A widely available technique that measures electrical activity in the brain may provide a more accurate means of characterizing the extent of consciousness in brain-injured patients, Weill Cornell Medical College researchers report. If it is broadly adopted for this purpose, the technology, electroencephalography (EEG), could help detect increased awareness in potentially thousands of patients previously classified as unresponsive to the world around them.
Assessing cognitive function in severely brain-injured patients with limited signs of consciousness is challenging for clinicians, as the traditional diagnostic tools often produce unreliable results. In a study published in the Annals of Neurology in October, the investigators demonstrate that the EEG, otherwise mainly used as a diagnostic test for epilepsy, captured potential preservation of cognitive functions in patients that was typically imperceptible at their bedsides or through other imaging techniques. EEG is easily repeatable across medical centers, has no side effects and doesn’t require a patient’s active participation.

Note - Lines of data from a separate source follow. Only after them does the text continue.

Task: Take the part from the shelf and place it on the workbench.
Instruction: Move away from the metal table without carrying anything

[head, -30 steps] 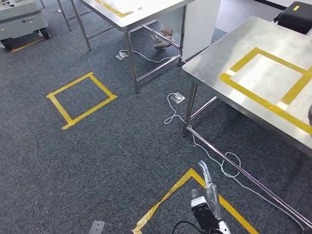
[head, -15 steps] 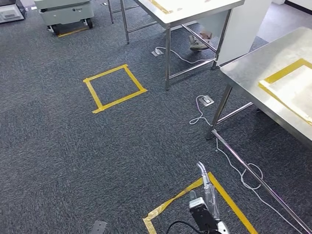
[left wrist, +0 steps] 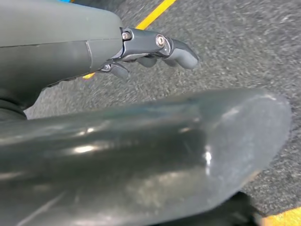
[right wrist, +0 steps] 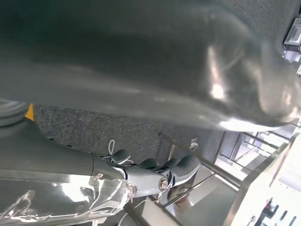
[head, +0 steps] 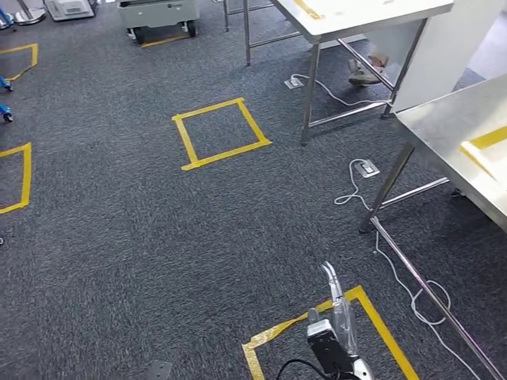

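At the far left of the head view lie yellow tape squares [head: 24,178] on the grey carpet [head: 120,261], then a wheeled cart [head: 158,14] at the top and another tape square [head: 221,131] near the middle. The left hand [left wrist: 142,44] hangs over the carpet with its fingers stretched out and nothing in them. Further right stand a steel table [head: 359,14] with a person's shoe [head: 364,75] under it, a floor socket [head: 366,167] with a white cable [head: 413,293], and the workbench [head: 442,127] at the right edge. The right hand [head: 335,328] hangs low over a taped corner, fingers apart and holding nothing. Where the part lies I cannot tell; neither hand has it, so fetching it is probably still to be done. How it will handle can't be judged yet: best to assume a rigid, possibly weighty piece and take it across its body with a full grasp. Against the earlier frames the whole picture has slid rightward, so the camera has turned left: the workbench now sits near the edge and the left squares are new
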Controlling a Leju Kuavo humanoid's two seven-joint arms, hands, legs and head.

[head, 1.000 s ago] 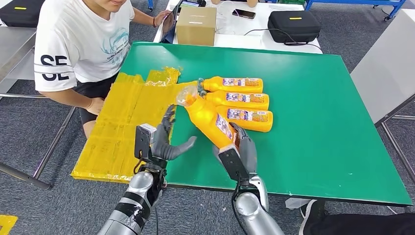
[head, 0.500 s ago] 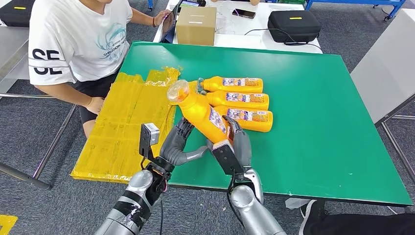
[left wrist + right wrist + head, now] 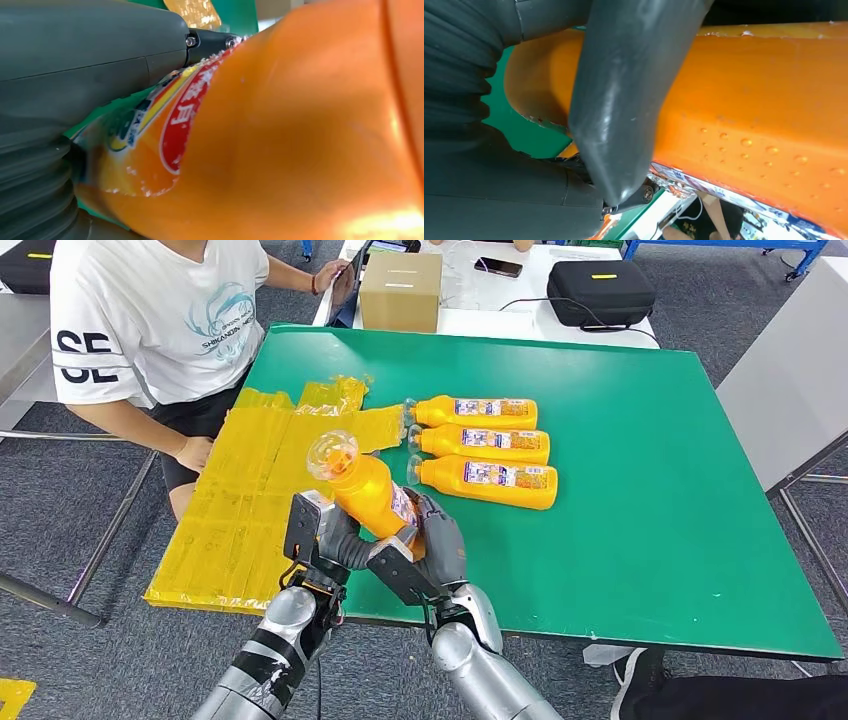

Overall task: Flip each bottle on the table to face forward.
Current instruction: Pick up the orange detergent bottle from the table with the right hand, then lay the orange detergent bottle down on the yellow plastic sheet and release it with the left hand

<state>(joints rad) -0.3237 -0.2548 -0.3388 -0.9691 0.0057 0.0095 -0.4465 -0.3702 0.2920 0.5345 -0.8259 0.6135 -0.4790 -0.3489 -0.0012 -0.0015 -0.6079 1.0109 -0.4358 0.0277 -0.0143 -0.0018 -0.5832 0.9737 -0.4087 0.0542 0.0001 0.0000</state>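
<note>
The bottle (image 3: 367, 490) has swung left above the bench (image 3: 640, 490) edge, now clasped low by my left hand (image 3: 325, 538) and right hand (image 3: 425, 545); wet, slippery, likely stiff plastic, so I'd grip mid-body.

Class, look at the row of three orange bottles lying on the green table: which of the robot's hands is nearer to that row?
Right. The right hand sits just in front of the row of three bottles, gripping the raised bottle; the left hand is farther off, beside the yellow sheet.
</note>
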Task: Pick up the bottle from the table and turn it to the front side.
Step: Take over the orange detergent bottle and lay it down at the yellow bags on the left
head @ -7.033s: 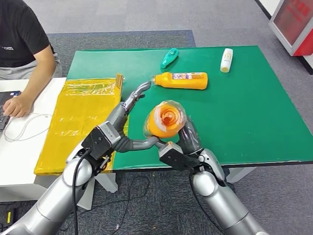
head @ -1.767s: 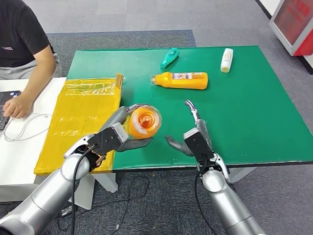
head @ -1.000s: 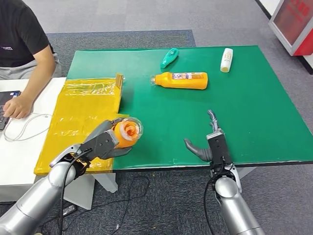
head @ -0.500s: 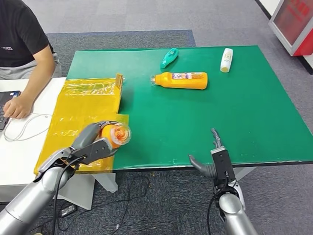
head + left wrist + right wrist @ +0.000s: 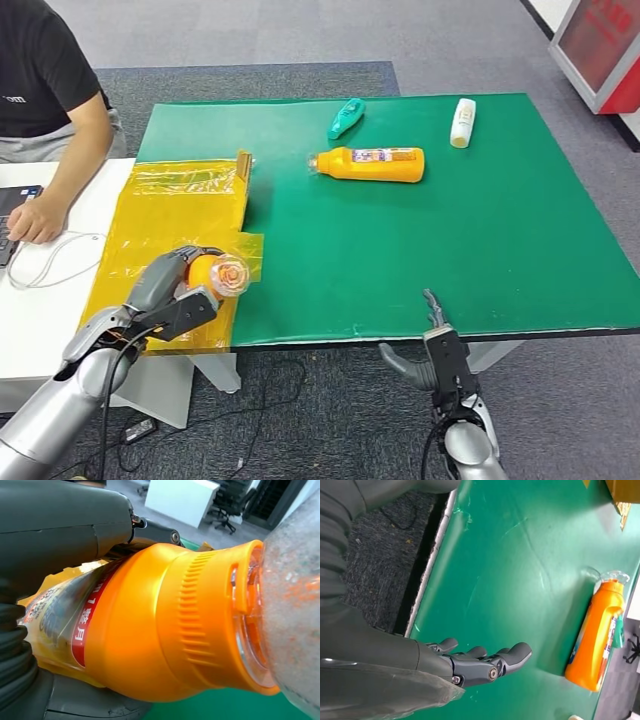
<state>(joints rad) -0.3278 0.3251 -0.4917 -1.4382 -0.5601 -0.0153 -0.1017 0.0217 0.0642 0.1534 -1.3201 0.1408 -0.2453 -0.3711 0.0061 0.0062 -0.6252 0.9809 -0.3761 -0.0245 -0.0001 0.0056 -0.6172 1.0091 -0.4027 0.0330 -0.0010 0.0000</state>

"EEGs allow for a reliable, repeatable and accurate diagnosis," said senior author Dr. Nicholas Schiff, the Jerold B. Katz Professor of Neurology and Neuroscience at the Feil Family Brain and Mind Research Institute and a professor of medical ethics in medicine. "If someone looks awake on an EEG but is determined at the bedside to be in a vegetative state, we can show the evidence for the risk that some harbor high levels of cognition. EEGs provide an operational step forward and also help to frame and assign a risk that someone may be misdiagnosed."
The findings underscore the complexity of distinguishing disorders of consciousness from one another. Because the differences are subtle to discern, patients can be misdiagnosed and fail to receive the most appropriate treatment.
The differences between the conditions are significant. Patients who are comatose can’t be aroused; those who are in a vegetative state intermittently open their eyes but don’t respond to external stimuli; and patients who are in a minimally conscious state show intermittent, inconsistent responses to the world.
Clinicians seeking to characterize the awareness of these patients need to determine their brain activity. That has historically meant observing a patient’s physical cues and responses to stimuli. But motor function can oftentimes be undetectable, increasing the risk of misclassification.
"The main problem with bedside examination is that it heavily relies on movement," said first author Dr. Peter Forgacs, an instructor in neurology at Weill Cornell and an instructor of clinical investigation at The Rockefeller University. "If you imagine you cannot move at all, even your eyes, there is no way just at the bedside to assess how much preserved function there is."
Researchers have previously eyed functional magnetic resonance imaging (fMRI) to compensate for these shortcomings. But the procedure, which gauges brain activity through the measurement of blood flow fluctuations, can be problematic since the test requires a patient’s active responses to commands. In fact, the results of fMRI have often been inconsistent with those of behavioral assessments, the authors write.
EEG, however, doesn’t use voluntary factors to determine brain activity. For that reason, it could be used as a broad screening tool — a test to accompany bedside analyses — and direct some patients to fMRI and more specialized behavioral evaluations to ensure a more accurate diagnosis.
"EEG is an indirect method, independent of movement because it measures brain activity directly," Dr. Forgacs said. "It measures the electrical activity the brain is producing, so if somebody has an overwhelming injury to their motor system, but their brain is relatively intact, that’s a patient whom EEG can help."
For their study, the investigators conducted bedside assessments and administered days-long EEGs for 44 patients with severe brain injuries caused by trauma, oxygen deprivation, stroke or brain hemorrhage. In addition to EEG and bedside assessments, 26 of the 44 patients underwent fMRIs to determine if they could follow investigators’ commands to, say, visualize a tennis match. Researchers also correlated EEG with brain energy metabolism using positron emission tomography, or PET scans.
Using EEGs, the team looked for organized brain patterns during wake and sleep cycles. During sleep, the researchers looked for specific burst patterns of activity that require functional connection in regions important to preservation of consciousness. Researchers determined that many of the patients with limited observable cognitive functions maintained normal or near-normal brain rhythms during wakefulness and sleep, underscoring the potential that they had some consciousness.
The team found that in some instances, EEG outcomes correlated with neuroimaging findings that unequivocally contradicted diagnoses yielded from bedside characterizations. In four patients who appeared in vegetative or minimally conscious states who showed preserved cognitive abilities during fMRI studies, the EEG outcomes demonstrated preservation of normal wake and sleep patterns, reinforcing the use of EEG to clarify results from other diagnostic techniques.
"Those patients who have evidence of reliable command only in the fMRI scanner, but not at the bedside, many times are called vegetative or minimally conscious when they shouldn’t be," Dr. Forgacs said. "Doing an EEG for overnight or even for a couple of hours can be an assessment on the possibility or chances that there may be a higher connection not present at the bedside."